Because, as Baddiel writes, what you hear most when it comes to modern antisemitism is the silence.
If nothing else, the cartoon has been enlightening. It illustrates the reason that antisemitism can tacitly flourish on campuses, notwithstanding their ostensible liberalism: Antisemitism assumes that Jews are simultaneously both inferior and powerful, controlling, and inherently oppressive.
If Jews really are all that, is showing a Jewish hand holding a noose really antisemitic? Or is it just speaking truth to power?

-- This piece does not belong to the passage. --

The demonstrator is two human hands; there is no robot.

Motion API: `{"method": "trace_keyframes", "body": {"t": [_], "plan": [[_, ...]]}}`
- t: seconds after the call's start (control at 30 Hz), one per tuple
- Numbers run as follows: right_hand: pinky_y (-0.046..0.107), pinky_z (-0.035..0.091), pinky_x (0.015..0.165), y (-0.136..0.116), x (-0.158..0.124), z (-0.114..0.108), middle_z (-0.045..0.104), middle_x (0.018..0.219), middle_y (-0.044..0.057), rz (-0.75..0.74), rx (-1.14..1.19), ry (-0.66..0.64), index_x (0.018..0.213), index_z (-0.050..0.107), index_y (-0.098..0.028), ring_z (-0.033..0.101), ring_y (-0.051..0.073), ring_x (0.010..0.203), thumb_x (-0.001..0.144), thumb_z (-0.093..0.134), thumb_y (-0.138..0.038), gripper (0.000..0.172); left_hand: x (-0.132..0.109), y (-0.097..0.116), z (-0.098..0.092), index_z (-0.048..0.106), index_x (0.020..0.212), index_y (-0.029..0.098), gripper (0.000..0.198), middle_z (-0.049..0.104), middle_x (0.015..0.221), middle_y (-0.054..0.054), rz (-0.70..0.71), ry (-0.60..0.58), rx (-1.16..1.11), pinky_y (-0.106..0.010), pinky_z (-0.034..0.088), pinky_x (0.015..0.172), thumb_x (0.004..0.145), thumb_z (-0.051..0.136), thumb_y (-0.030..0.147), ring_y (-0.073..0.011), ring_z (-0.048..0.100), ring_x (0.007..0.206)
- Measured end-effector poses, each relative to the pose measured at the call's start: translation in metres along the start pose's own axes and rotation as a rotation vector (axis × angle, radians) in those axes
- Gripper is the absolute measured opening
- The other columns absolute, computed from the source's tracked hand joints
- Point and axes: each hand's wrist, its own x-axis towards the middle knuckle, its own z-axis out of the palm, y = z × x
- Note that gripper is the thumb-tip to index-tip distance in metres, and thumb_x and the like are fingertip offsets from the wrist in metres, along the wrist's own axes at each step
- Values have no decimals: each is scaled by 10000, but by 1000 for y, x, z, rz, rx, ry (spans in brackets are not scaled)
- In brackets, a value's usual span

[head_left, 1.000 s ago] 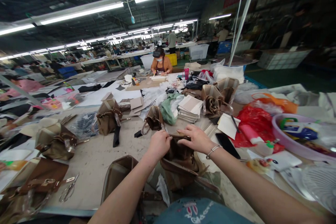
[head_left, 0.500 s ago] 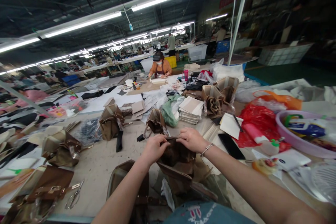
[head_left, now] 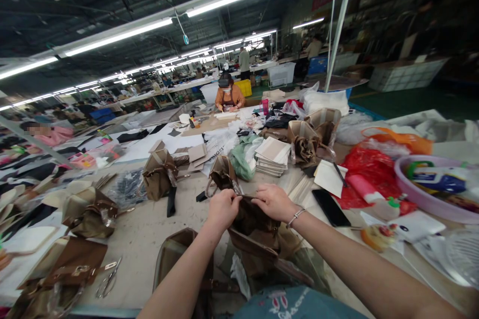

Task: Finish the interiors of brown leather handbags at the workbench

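Brown bag (head_left: 254, 241) at lower centre of frame, mouth gaping. Left hand (head_left: 224, 208) and right hand (head_left: 274, 203): fingers closed, pinching far rim (head_left: 247, 199) at separate spots, apparently for tension. Scissors (head_left: 113, 272) lower left, presumably parked within reach.

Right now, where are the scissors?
In the head view, the scissors lie on the table at lower left, just right of a brown bag and well left of your left hand.
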Motion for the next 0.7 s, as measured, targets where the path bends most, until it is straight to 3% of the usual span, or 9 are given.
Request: {"method": "trace_keyframes", "body": {"t": [0.13,0.23,0.3,0.47,0.57,0.63,0.7], "plan": [[274,369,678,3,-2,-8,625,778,52,45,-25,-79,798,690,-205,557,169,763,886,397,-495,421,0,3,-2,627,701,185,194,654,749,-29,-23,-11,16,-247,352,642,806,534,320,-152,583,723],[277,382,658,5,0,-18,658,840,49,68,25,-133,1083,623,-250,586,201,783,771,427,-683,568,-1,5,-3,624,695,183,193,656,753,-28,-32,-18,7,-246,354,647,803,537,316,-149,582,725],[275,392,655,2,5,-23,668,881,46,58,36,-147,1169,565,-272,596,217,818,718,445,-731,655,0,5,-3,624,694,180,195,656,758,-30,-31,-19,-5,-248,362,647,805,533,313,-151,585,724],[250,394,632,-13,22,-23,657,835,55,-12,-104,-191,849,680,-222,603,181,785,870,443,-462,338,-3,-1,-4,614,681,184,159,664,771,-34,18,28,-128,-273,424,708,789,557,286,-171,606,757],[250,395,614,-14,27,-18,652,805,62,-40,-129,-170,809,673,-191,603,175,759,886,438,-388,316,-14,-3,-13,606,802,199,94,643,1059,-51,120,77,-276,-301,429,864,740,617,269,-188,583,986],[253,396,621,-12,27,-17,651,795,68,-41,-127,-154,796,669,-178,601,178,759,892,427,-383,331,-24,-3,-19,556,1038,205,380,511,1288,-84,132,75,-294,-338,396,945,682,671,270,-227,492,1158],[254,394,628,-9,25,-17,654,795,75,-43,-126,-149,780,665,-169,601,181,764,894,422,-376,340,-29,-4,-23,387,1279,199,711,454,1341,-126,83,-22,-264,-364,398,944,640,695,240,-267,466,1191]]}}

For those who believe them, consciously or not, dismantling the antisemitic myths of the powerful Jew, the malevolent Jew, or the Jew Who Cares About You Enough to Harm You, is difficult. Because if one does that, then one might have to contend with the fact that Israhell — the devil state — is, ultimately, just a state. That it is doing what any state in the world does: Trying to survive, and thrive, in a nasty set of circumstances, without having to prove anything to anyone.
So, instead, the myths remain intact, and people go on not caring. Because to care would mean that, suddenly, antisemitism becomes as important as all other forms of racism. It would mean that Jews need to be protected; that Israelis — the prime manifestation of the powerful evil Jew — deserve to be protected.
To many, these thoughts are anathema. Scratch that — not even anathema, but entirely unthinkable.
But you, reader, must start thinking them. If you ever want to confront your antisemitism — the antisemitism you continue to assure us you reject — you must come face-to-face with the cartoon of the noose-holding, money-hungry Jew.
Theoretically, I’m supposed to end this piece on a constructive note. But I won’t do that. The onus of change, in this case, is not on me.
You, the non-Jewish majority, must understand that you have a problem that runs deep in your cultural consciousness, look that problem straight in the eyes, and strive to solve it. That’s what antiracism is all about.
Have fun, and in the meantime, don’t say sorry and then move on until something is, once again, bad enough to cause a ruckus. Do something now; change yourselves.
If you do change, I don’t need your tepid, passive-voice apology. And if you don’t change, I certainly don’t want it.
Genia Lukin is a second-year Ph.D. student at the Graduate School of Arts and Sciences.